What is it: this is a human tendency to blindly depend on the decisions and output of automated systems, (including AI), even though human judgement suggests otherwise…
ChatGPT says it’s true, so it must be, it wouldn’t make a mistake would it…”
Overview
Automation bias, is the tendency for us humans to cede our thinking, and critical decision-making, to machines, (including AIs) without an understanding that they can make mistakes. This over-reliance can lead to significant errors of both omission (failing to act when needed) and commission (following incorrect advice).
If you grew up in the 1990s, you were probably more used to PCs throwing up errors. Remember the ‘blue screen of death’ anyone? As such, we probably had a greater degree of mistrust of technology. Alas, as technology has become more sophisticated, and systems more ‘closed’ – have you tried trying to fix a Macbook – we’ve become less aware of systems making mistakes.
We simply trust now that machines are infallible. And they’re not!
Although digital systems tend to be binary, where processes are hardcoded, they can get things wrong in the grey areas. An understanding that machines, are, by and large, driven by code we create, with sophisticated loops and logic is important.
AI is no different, just because we get an answer from ChatGPT, it doesn’t mean it’s right. If you want more on this, search ‘AI hallucination’.
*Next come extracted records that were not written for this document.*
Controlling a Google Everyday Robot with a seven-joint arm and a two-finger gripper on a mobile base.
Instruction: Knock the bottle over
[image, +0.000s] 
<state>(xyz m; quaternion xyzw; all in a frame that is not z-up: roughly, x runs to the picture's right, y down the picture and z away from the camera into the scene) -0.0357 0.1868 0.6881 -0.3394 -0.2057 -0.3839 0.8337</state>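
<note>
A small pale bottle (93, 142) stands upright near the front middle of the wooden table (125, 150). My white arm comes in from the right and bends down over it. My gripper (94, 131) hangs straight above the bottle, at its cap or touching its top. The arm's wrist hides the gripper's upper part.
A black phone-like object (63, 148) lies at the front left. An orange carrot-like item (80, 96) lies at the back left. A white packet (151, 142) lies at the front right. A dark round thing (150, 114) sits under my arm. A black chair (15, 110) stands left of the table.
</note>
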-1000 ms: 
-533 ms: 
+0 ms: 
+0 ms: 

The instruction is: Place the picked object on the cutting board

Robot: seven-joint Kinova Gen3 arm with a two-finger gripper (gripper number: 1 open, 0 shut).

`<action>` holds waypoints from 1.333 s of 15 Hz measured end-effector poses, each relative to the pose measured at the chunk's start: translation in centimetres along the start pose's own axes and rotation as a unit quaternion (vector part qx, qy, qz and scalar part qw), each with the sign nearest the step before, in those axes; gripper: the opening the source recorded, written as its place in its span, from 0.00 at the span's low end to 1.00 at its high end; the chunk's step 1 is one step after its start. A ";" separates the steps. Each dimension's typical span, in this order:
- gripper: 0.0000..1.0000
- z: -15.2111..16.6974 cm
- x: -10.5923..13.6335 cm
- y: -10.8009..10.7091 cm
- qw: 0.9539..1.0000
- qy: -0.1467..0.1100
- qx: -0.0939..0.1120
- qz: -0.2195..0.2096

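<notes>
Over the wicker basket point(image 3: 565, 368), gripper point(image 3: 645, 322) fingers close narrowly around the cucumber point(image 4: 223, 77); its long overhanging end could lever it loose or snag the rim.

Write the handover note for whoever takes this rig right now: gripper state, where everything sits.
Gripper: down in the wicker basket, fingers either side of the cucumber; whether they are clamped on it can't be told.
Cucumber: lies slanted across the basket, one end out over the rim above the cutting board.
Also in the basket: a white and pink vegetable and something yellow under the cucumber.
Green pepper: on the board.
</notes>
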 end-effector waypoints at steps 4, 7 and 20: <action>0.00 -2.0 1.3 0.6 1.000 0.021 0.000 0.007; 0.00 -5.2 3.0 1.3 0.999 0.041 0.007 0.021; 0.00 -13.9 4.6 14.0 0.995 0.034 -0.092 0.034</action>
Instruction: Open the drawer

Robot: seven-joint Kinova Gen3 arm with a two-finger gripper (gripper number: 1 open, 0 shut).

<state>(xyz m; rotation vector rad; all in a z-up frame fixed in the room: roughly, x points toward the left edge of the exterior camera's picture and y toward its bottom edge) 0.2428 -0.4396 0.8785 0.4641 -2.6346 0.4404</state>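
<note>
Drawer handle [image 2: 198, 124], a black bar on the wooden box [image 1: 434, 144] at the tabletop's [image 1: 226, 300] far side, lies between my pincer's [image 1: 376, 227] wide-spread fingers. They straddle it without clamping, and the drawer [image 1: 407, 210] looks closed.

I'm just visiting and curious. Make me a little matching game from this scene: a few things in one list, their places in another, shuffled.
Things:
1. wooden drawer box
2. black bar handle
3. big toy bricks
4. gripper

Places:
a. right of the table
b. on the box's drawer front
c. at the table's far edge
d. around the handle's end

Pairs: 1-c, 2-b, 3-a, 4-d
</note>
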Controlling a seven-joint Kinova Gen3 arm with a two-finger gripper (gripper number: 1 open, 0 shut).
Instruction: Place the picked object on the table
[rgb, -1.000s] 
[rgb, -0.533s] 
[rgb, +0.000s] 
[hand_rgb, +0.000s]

Our over-reliance on ‘easily attained information’ is a bias in itself, linked to cognitive load. We simply quite, will simple answers, that require little effort or are easy to recall; look also at the Availability Bias here too.
What can we do to avoid this?
The most valuable skill we can hone, to avoid this, is to learn to be critical thinkers ourselves, and retain a healthy portion of cynicism. Learning to see ChatGPT (other AIs are available) as a tool to support, not replace, our thinking and judgement is key.
It’s also worth noting that if you ask any system a bad question, you’ll get a bad answer. No AI is going to say, “I hear what you’re saying, but that’s not the right question!”
For those creating technical systems, automation bias can be mitigated by designing better user interactions, designing in prompts, displays and UI to augment, not replace user oversight.
Examples
- Airline pilots are taught to corroborate instrument readings, and not to reply on them solely. A number of accidents have been attributed to an over-reliance on systems rather than skill and judgement.
- Autonomous driving: although a great idea ‘drivers’ believe they no longer need to have oversight.
- Biased credit scoring or predictive policing algorithms can reinforce existing societal inequalities if human decision-makers over-rely on their outputs without question. AI can be biased if it’s training content is biased! Ever seen the film ‘The Minority Report’? It’s a system that is supposed to never make mistakes. Spoiler… it does!